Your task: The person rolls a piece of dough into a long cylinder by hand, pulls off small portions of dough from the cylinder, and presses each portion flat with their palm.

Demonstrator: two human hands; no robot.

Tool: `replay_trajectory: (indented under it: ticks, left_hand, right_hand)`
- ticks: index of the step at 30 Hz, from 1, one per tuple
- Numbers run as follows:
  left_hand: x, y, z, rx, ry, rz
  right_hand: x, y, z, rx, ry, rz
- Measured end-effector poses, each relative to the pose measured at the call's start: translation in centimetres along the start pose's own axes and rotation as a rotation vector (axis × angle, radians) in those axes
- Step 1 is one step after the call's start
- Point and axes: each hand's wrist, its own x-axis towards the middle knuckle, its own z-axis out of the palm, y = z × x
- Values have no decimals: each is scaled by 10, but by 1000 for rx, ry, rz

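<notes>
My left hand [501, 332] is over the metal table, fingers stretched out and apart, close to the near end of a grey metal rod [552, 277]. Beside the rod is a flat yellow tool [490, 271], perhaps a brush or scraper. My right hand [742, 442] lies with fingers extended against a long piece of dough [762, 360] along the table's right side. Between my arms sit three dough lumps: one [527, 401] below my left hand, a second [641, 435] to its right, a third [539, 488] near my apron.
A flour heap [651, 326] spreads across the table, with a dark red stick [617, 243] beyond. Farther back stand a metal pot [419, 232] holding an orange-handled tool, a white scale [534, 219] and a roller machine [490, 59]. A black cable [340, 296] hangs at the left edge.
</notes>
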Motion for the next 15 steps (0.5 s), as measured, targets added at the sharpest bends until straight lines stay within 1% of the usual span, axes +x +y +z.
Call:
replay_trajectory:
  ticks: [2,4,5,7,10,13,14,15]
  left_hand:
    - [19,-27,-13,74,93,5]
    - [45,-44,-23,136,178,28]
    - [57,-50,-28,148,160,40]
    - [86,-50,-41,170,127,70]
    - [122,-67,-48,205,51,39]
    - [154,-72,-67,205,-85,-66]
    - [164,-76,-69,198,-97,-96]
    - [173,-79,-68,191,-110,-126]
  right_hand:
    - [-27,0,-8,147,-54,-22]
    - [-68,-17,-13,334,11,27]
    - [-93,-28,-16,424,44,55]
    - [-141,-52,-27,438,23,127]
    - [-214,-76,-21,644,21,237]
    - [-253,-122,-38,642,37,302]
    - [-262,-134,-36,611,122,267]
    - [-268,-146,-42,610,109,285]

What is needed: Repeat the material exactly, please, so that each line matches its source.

Output for this exercise:
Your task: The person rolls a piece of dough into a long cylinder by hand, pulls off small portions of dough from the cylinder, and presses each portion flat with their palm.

Demonstrator: two human hands; no robot.

Tool: `replay_trajectory: (indented under it: ticks, left_hand, right_hand)`
- ticks: index of the step at 30 Hz, from 1, one per tuple
- Numbers run as follows:
  left_hand: x, y, z, rx, ry, rz
  right_hand: x, y, z, rx, ry, rz
- Measured end-effector poses, each relative to the pose measured at the call's start: translation in centimetres along the start pose's own axes and rotation as a rotation vector (axis × angle, radians) in those axes
- Step 1 is one step after the call's start
- Point and axes: each hand's wrist, its own x-axis towards the middle knuckle, its own z-axis out of the palm, y = z × x
- Values have no decimals: each is scaled by 10, but by 1000 for rx, ry, rz

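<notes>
My left hand [501, 332] is over the metal table, fingers stretched out and apart, close to the near end of a grey metal rod [552, 277]. Beside the rod is a flat yellow tool [490, 271], perhaps a brush or scraper. My right hand [742, 442] lies with fingers extended against a long piece of dough [762, 360] along the table's right side. Between my arms sit three dough lumps: one [527, 401] below my left hand, a second [641, 435] to its right, a third [539, 488] near my apron.
A flour heap [651, 326] spreads across the table, with a dark red stick [617, 243] beyond. Farther back stand a metal pot [419, 232] holding an orange-handled tool, a white scale [534, 219] and a roller machine [490, 59]. A black cable [340, 296] hangs at the left edge.
</notes>
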Motion for the next 15 steps (0.5 s), as measured, targets added at the sharpest bends until straight lines stay within 1% of the usual span, axes +x +y +z.
Call:
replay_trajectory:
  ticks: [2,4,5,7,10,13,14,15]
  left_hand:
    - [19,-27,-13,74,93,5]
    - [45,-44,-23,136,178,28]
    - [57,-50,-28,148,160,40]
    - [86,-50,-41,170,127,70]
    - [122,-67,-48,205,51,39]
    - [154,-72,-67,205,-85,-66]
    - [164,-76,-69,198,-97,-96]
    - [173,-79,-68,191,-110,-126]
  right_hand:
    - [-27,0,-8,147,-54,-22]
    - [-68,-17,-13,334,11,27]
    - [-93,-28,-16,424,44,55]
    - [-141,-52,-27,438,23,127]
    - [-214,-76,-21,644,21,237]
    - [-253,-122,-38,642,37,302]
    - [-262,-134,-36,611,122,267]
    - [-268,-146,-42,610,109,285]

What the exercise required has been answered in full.